# Task objective
From the records below, copy every line that contains the word "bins".

=== Stored data ===

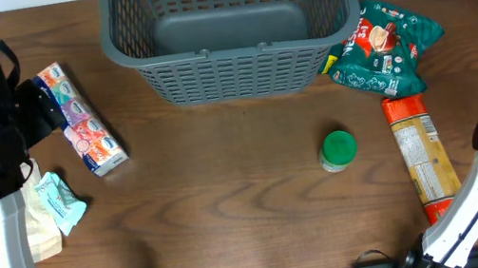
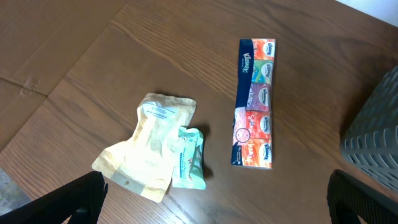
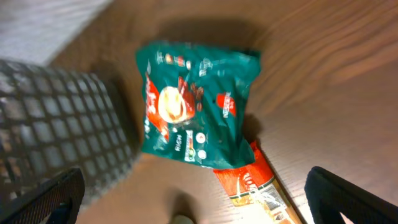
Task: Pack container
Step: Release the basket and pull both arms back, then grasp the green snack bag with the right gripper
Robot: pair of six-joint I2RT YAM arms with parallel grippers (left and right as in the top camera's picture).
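Right now the container (image 1: pixel 238 69) is sitting empty at the far middle of the tabletop (image 1: pixel 231 203). Both arms are hovering with jaws released: the left gripper (image 2: pixel 221 199) over the tissue pack (image 2: pixel 254 102), the right gripper (image 3: pixel 193 199) over the green snack bag (image 3: pixel 196 106). Seemingly the first pick is just starting; one arm is needing to drop and close on its item.

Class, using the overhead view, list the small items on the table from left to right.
Beige pouch → tissue pack → green-lidded jar → orange packet
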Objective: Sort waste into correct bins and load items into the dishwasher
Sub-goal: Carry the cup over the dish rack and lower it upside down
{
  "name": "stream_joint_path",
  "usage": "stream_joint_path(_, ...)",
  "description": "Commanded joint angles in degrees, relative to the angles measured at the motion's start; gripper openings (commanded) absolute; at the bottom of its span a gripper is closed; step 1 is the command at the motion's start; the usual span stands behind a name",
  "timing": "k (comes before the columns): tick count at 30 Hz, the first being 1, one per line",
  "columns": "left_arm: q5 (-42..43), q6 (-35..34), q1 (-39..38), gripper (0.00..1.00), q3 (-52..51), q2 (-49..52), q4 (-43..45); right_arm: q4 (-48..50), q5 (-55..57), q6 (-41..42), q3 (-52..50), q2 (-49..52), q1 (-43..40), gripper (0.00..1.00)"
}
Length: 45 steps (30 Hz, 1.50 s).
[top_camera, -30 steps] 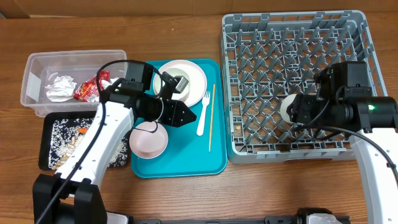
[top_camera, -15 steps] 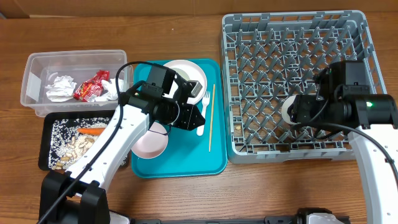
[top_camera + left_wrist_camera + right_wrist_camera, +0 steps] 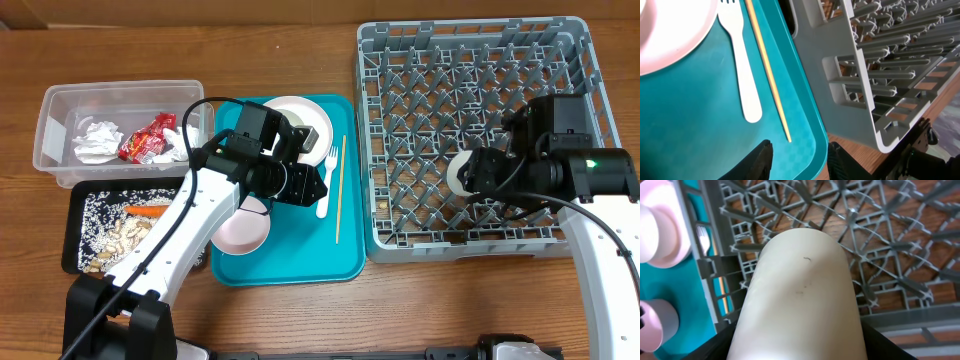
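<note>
Loading the rack: the right end effector (image 3: 478, 172) hangs over the left-hand part of the grey dish rack (image 3: 440, 90), clamped on a white cup (image 3: 800, 290) that lies on its side between the fingers, above the lattice floor and clear of it. To do this step well, the cup probably needs to come down into a gap between two rows of pegs rather than onto a peg tip. It should then be tipped so its mouth faces down, and let go only once the rack carries it. Which end is the mouth cannot be told from the wrist view.

Over the teal tray (image 3: 700, 130), the left end effector (image 3: 800, 157) hovers with its fingers apart, holding and touching nothing. The white plastic fork (image 3: 742, 65) and the thin wooden chopstick (image 3: 767, 75) lie side by side on the tray just ahead of it. The chopstick's near end is between the spread fingers' line and the tray's raised edge.
</note>
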Motion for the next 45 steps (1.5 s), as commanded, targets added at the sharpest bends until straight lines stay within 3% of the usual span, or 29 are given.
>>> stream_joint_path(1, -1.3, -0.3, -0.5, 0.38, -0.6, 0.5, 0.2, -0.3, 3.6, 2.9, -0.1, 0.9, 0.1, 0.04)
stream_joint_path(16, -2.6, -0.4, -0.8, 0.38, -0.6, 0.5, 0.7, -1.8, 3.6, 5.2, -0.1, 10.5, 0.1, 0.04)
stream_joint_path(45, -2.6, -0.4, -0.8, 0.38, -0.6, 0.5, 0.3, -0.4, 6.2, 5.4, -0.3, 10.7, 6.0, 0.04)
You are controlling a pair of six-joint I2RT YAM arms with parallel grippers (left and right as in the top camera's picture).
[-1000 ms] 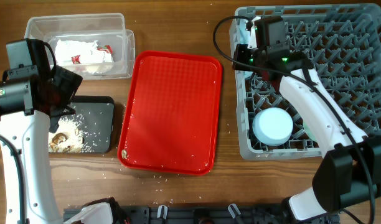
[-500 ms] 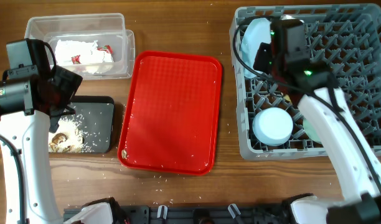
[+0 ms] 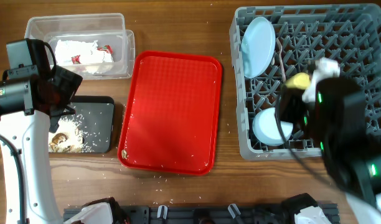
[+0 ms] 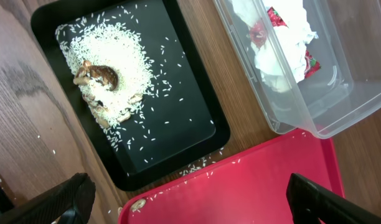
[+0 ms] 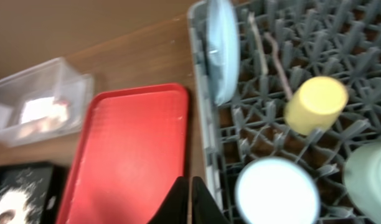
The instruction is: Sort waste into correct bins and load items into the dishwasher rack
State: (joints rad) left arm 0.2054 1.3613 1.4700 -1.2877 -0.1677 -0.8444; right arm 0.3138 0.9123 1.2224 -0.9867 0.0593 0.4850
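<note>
- The right pincer (image 5: pixel 189 190) is clenched on nothing, bottom centre of its wrist view, just beside the dishwasher rack's (image 5: pixel 210 149) left wall.
- The light blue plate (image 5: pixel 220 50) stands on edge, upper centre (well apart from that pincer).
- The left pincer (image 4: pixel 190 200) is released, spread wide along the bottom edge; the black tray (image 4: pixel 178 93) lies upper left.

the left hand (image 4: pixel 193 200) is held with fingers spread wide; the right hand (image 5: pixel 189 202) is seen pinched together, nothing gripped.
</note>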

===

# Worked solution
Objective: Sort waste into correct bins and load items into the dishwasher
The instruction is: Sort waste into correct bins and load items into the dishwasher rack

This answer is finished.